This lesson is being superseded (link to newer version)

Using Docker with the CMS open data

Overview

Teaching: Self-guided min
Exercises: 40 min min
Questions
  • How do I use docker to effectively interface with the CMS open data?

Objectives
  • Download (fetch) the correct docker image

  • Fire up docker in the most useful way for CMS Open Data analysis

  • Use docker in a persistent way

  • Copy data out of the docker environment

  • Access Github repositories from within a docker environment

Overview

This exercise will walk you through setting up and familiarizing yourself with Docker, so that you can effectively use it to interface with the CMS open data. It is not meant to completely cover containers and everything you can do with Docker, but reach out to the organizers using the dedicated Mattermost channel if we are missing something.

Using the proper image for CMS software

The first time you go to run Docker, the following command will fetch the docker image and put you into a bash shell in which you have access to a complete CMS software release that is appropriate for interfacing with the 2011 and 2012 7 and 8 TeV datasets. It may take some time to download the full image, even as long as 20-30 minutes, depending on the speed of your internet connection.

This command and some extra guidance can also be found on the Open Data Portal introduction to Docker, however the following command differs in that it allows for X11 forwarding That means that if you run a program from within Docker that pops up any windows or graphics, like ROOT, they will show up.

Keep in mind, on some systems, the file/directory paths might be different, so reach out to the organizers through the dedicated Mattermost channel if you have issues.

docker run -it --name myopendataproject --net=host --env="DISPLAY" --volume="$HOME/.Xauthority:/home/cmsusr/.Xauthority:rw"  cmsopendata/cmssw_5_3_32 /bin/bash
Setting up CMSSW_5_3_32
CMSSW should now be available.
[21:53:43] cmsusr@docker-desktop ~/CMSSW_5_3_32/src $

Possible issues on Windows

If the docker command exits without giving you this output on WSL2 (Windows), see this post in the CERN Open Data forum

It might be worth breaking down this command for the interested user. For a more complete listing of options, see the official Docker documentation on the run command.

To start a CMSSW container instance and open it in a bash shell, one would need only type

docker run -it cmsopendata/cmssw_5_3_32 /bin/bash

The -it option means to start the instance in interactive mode

Adding the following assigns a name to the instance so that we can refer back to this environment and still access any files we created in there. You can, of course, choose a different name than myopendataproject! :)

... --name myopendataproject ...

Adding the following gives us X11-forwarding, though this will not work with Windows10 WSL2 Linux.

... --net=host --env="DISPLAY" --volume="$HOME/.Xauthority:/home/cmsusr/.Xauthority:rw"  ...

When you’re done, you can just type exit to leave the Docker environment.

Additional flags

Later on in this lesson we will show you two additional arguments to this command, both related to mounting local directories on your laptop/desktop such that it will be visible in the Docker container.

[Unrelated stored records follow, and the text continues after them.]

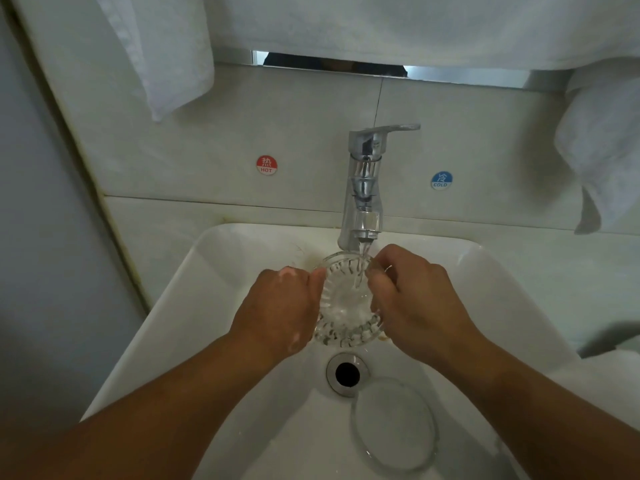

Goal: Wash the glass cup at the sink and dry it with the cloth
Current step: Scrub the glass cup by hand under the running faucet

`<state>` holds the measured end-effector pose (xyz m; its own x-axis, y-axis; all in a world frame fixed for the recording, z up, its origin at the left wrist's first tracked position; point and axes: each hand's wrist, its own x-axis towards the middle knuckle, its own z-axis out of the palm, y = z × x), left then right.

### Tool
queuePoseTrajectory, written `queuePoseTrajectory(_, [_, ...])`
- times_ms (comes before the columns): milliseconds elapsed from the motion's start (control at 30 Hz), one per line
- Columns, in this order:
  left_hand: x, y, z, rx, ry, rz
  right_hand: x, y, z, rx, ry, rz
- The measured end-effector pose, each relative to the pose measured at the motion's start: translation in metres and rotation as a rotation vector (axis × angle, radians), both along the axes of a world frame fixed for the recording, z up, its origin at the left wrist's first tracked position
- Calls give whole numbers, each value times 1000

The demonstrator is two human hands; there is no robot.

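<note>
Overhead, towels: white towels (415, 26) hang along the wall above the tap, one drooping at the right (602, 143); any of them could serve as the drying cloth, and they are well apart from the wet work.
Sink: a white basin (214, 271), with both forearms reaching in over it so drips fall inside.
Hands: the left hand (280, 306) curls round the cup's left side; the right hand (415, 299) pinches its right rim. Both are clamped on the cup, one each side, probably to steady and turn slippery glass.
Tap: a chrome mixer tap (363, 181) is running, its water stream (363, 251) landing on the cup's far edge.
Glass cup: the ribbed glass cup (346, 299) is held tilted above the basin, just under the spout, between the hands.
Glass disc: a clear round piece (394, 424), saucer or lid, lies in the basin near the drain.
Drain: open plughole (347, 374), letting water run off.
Stage: rinsing, I judge; drying not yet begun.
</note>
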<state>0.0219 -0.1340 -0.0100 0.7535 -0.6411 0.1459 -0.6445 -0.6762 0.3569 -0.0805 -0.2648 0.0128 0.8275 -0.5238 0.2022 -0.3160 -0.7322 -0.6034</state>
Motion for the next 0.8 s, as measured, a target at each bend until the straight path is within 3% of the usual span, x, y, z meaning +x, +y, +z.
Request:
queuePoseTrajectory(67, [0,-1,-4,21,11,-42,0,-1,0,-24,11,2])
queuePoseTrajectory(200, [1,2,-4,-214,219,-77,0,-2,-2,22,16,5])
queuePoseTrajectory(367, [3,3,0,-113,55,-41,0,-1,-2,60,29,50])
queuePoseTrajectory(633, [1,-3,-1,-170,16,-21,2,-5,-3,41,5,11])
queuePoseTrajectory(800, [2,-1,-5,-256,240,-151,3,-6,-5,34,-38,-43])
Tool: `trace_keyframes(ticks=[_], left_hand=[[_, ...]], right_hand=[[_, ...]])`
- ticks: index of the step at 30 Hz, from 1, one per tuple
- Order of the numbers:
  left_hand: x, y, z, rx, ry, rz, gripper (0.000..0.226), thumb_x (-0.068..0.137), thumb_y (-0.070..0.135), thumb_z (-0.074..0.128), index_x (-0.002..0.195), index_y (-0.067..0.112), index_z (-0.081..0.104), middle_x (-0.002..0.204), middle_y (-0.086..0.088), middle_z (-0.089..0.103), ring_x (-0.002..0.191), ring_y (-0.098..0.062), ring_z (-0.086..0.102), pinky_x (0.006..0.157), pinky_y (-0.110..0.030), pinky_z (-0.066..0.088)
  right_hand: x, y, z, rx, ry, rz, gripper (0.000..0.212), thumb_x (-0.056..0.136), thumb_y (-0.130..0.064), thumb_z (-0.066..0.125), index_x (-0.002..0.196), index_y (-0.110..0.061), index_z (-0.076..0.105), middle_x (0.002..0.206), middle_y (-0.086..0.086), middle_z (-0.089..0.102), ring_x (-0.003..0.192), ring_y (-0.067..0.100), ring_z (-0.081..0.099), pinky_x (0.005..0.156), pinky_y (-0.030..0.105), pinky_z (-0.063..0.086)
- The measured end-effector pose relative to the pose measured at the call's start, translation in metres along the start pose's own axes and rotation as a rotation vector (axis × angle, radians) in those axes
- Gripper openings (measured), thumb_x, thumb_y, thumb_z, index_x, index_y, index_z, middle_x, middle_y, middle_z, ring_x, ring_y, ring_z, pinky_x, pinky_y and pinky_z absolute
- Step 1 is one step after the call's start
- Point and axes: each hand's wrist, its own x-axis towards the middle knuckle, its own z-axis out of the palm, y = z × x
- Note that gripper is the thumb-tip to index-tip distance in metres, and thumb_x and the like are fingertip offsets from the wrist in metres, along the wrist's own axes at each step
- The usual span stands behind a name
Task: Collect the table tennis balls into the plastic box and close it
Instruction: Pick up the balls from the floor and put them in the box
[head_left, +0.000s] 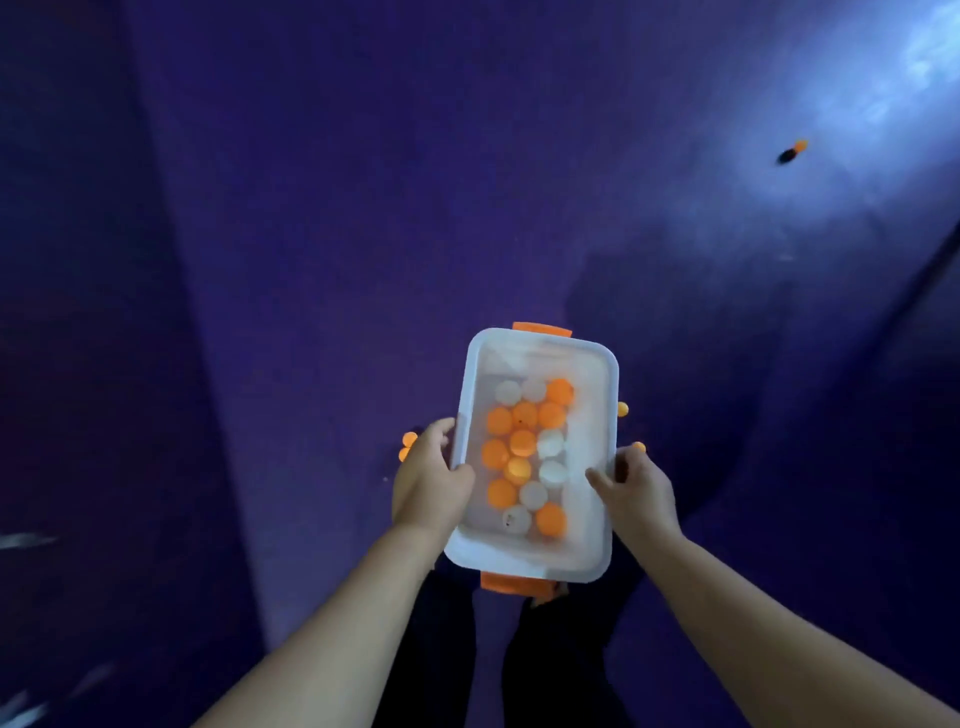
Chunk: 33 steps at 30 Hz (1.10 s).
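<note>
A translucent white plastic box (589, 374) with orange clips at its two short ends is held above a dark purple floor, with no lid on it. Several orange and white table tennis balls (524, 447) lie inside. My left hand (431, 478) grips the box's left long edge, thumb over the rim. My right hand (636, 488) grips the right long edge. Orange balls lie on the floor beside the box: two at the left (408, 446), one at the right (622, 409) and one by my right hand (639, 447). Another orange ball (799, 146) lies far off at the upper right.
The purple floor (363, 208) spreads all around, with a bright patch of light at the upper right. My dark trouser legs (545, 665) show below the box. Pale streaks sit at the lower left edge (26, 540).
</note>
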Motion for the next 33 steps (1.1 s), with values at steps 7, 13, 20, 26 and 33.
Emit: trace_keyframes(ticks=[7,13,20,26,33], left_hand=[[0.157,-0.07,0.102,0.016,0.135,-0.016,0.043,0.085,0.002,0.048,0.122,0.026,0.05,0.113,0.012,0.056,0.081,0.001,0.054,0.058,-0.014,0.037],[0.262,-0.14,0.19,0.027,0.232,0.016,0.03,0.087,0.0,0.048,0.1,0.026,0.047,0.091,0.009,0.057,0.085,-0.016,0.055,0.066,-0.023,0.032],[0.352,-0.195,0.245,-0.029,0.324,0.154,0.026,0.086,0.002,0.049,0.101,0.024,0.05,0.095,0.008,0.06,0.088,-0.017,0.056,0.075,-0.03,0.043],[0.4,-0.211,0.26,-0.074,0.295,0.235,0.026,0.09,0.009,0.049,0.108,0.028,0.052,0.101,0.011,0.062,0.093,-0.013,0.059,0.08,-0.031,0.048],[0.419,-0.232,0.252,-0.094,0.155,0.399,0.024,0.092,0.017,0.054,0.11,0.033,0.052,0.102,0.017,0.062,0.092,0.003,0.058,0.073,-0.017,0.043]], right_hand=[[0.158,0.063,0.107,0.14,0.041,0.067,0.006,0.084,-0.019,0.06,0.08,-0.02,0.056,0.069,-0.002,0.055,0.062,0.013,0.05,0.058,0.029,0.043],[0.276,0.123,0.191,0.283,0.119,0.043,0.01,0.083,-0.018,0.057,0.075,-0.024,0.057,0.065,-0.002,0.055,0.062,0.014,0.05,0.062,0.033,0.046],[0.366,0.159,0.254,0.39,0.185,-0.062,0.01,0.082,-0.018,0.058,0.076,-0.026,0.057,0.072,0.003,0.057,0.063,0.011,0.049,0.059,0.029,0.045],[0.415,0.169,0.277,0.264,0.282,-0.183,0.008,0.084,-0.024,0.058,0.077,-0.024,0.055,0.068,-0.004,0.056,0.063,0.012,0.052,0.054,0.027,0.043],[0.435,0.169,0.281,0.063,0.332,-0.269,0.02,0.086,-0.039,0.054,0.094,-0.021,0.051,0.08,-0.005,0.057,0.074,0.017,0.055,0.06,0.033,0.045]])
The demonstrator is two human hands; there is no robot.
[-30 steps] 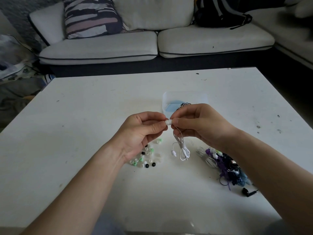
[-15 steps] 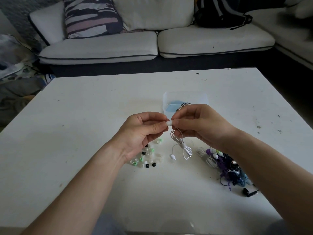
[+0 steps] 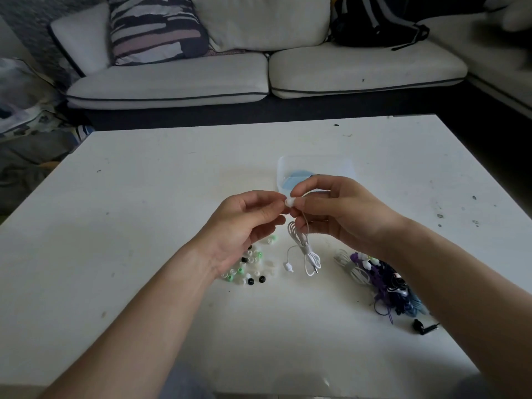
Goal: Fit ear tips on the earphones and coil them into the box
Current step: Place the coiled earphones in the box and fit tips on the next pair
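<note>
Above the white table, the right hand pinches one white earphone at its bud, cable dangling to the tabletop. The left hand pinches one white ear tip against it. One clear box sits behind. Loose tips, too many to count, lie below; one tangled earphone pile sits right.

White ear tip: at frame centre, seated on the bud of the white earphones, whose bundled cable hangs below to the table, second bud lying loose. Loose ear tips, white, green, black: scattered lower left of centre. Translucent box: open, above centre, blue item inside. Tangled earphones pile: right of centre.
</note>
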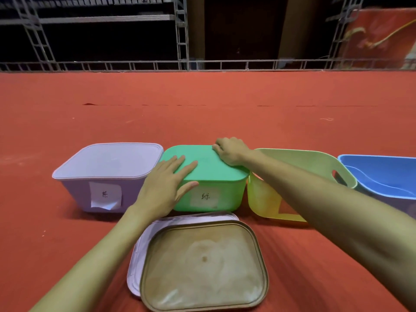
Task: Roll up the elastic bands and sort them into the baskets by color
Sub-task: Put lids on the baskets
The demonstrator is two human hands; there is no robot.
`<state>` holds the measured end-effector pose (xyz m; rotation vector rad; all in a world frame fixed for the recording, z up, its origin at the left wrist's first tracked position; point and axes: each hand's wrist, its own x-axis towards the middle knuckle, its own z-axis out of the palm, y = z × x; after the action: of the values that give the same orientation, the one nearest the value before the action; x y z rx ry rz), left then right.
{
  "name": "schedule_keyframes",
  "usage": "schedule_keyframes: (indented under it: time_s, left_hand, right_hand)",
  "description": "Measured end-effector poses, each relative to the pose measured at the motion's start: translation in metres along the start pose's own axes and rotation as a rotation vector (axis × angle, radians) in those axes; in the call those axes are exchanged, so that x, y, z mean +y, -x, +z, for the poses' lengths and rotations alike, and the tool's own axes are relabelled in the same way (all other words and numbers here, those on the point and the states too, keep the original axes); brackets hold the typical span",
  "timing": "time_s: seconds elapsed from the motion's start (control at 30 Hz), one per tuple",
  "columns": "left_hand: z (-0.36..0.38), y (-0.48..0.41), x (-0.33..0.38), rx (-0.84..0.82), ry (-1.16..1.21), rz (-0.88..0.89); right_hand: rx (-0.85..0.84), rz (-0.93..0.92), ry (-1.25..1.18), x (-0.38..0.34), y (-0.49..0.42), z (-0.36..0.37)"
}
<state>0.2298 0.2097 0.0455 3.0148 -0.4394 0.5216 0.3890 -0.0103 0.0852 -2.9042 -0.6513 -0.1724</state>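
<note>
A green basket (211, 199) with a green lid (207, 165) stands in the middle of a row on the red carpet. My left hand (164, 188) lies flat on the lid's near left corner with fingers straight. My right hand (229, 152) rests on the lid's far right corner, fingers bent over its edge. A purple basket (74, 190) with its lid on stands to the left. A yellow basket (263, 197) and a blue basket (382, 176) stand open to the right. No elastic bands are visible.
Two loose lids lie stacked in front of me, a tan one (204, 266) on top of a pale purple one (139, 248). Red carpet (202, 113) stretches beyond the baskets to a metal truss frame (182, 41) at the back.
</note>
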Motion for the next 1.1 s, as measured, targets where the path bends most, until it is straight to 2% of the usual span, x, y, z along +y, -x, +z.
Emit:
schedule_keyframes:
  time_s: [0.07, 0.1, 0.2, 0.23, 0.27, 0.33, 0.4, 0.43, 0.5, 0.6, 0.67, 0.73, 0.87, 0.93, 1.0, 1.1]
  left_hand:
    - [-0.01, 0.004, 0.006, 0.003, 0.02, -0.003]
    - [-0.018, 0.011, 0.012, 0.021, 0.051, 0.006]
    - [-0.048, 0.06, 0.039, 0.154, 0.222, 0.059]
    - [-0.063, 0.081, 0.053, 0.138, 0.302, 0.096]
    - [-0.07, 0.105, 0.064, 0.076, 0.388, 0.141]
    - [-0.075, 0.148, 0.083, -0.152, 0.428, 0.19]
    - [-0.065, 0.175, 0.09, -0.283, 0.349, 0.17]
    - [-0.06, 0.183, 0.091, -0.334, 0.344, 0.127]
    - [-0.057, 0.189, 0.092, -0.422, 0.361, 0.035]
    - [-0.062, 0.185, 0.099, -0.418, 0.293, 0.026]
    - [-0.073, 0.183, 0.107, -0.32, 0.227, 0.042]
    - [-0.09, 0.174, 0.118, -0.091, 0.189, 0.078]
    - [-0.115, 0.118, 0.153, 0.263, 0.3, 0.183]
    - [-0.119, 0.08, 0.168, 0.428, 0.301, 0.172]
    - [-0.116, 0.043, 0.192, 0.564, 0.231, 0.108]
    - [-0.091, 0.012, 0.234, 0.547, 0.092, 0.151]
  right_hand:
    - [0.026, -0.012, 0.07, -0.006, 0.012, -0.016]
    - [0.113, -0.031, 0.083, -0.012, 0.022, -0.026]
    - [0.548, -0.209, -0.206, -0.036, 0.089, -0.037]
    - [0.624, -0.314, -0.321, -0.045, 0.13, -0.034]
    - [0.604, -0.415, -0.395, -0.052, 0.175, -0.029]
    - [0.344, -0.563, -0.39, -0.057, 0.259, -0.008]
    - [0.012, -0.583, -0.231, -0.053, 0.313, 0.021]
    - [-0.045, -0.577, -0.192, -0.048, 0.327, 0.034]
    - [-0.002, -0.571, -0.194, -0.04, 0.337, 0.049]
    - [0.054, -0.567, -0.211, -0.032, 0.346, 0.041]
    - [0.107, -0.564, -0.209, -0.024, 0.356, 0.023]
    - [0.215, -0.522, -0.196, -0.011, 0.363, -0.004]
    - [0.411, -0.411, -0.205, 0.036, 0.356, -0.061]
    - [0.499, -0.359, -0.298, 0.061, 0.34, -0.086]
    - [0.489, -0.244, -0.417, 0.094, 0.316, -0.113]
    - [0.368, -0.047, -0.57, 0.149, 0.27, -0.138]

One example we will show you will walk you through creating a local working directory for your analysis code. This means that you can edit your scripts or files locally and exectute them in Docker. It will give you much greater flexibility in using whatever backup or version control you are comfortable with.

In a separate module we will show you how to mount the CERN-VM file system (CVMFS), giving you more access to CMS software and calibration information. CVMFS will be discussed in greater detail in that module

As these flags are discussed, we will modify this primary docker command in those sections.

Stopping docker instances

As you are learning how to use Docker, you may find yourself with multiple instances running. Or maybe you started an instance with your favourite name with some set of flags and now you want to re-start that same instance but with new flags. In that case, you will want to stop and remove the running containers.

To stop all containers you would type the following on your local machine.

docker stop $(docker ps -aq)

To remove all containers, you would type the following on your local machine.

docker rm $(docker ps -aq)

Don’t worry!

Note that these commands will not remove the actual Docker files that you downloaded and may have taken quite some time to download! Whew!

Using Docker repeatedly

The next time you want to run Docker, it will not need to download any significant data so it should open in seconds. You could choose to run the same command as before and while that would work and quickly put you into a Docker environment, there are some issues with this. Most significantly, any files that you make or any code that you write in that environment will not be there! Instead of the above command, we want to run Docker in a persistent way so that we keep going into the same working area with all our files and code saved each time.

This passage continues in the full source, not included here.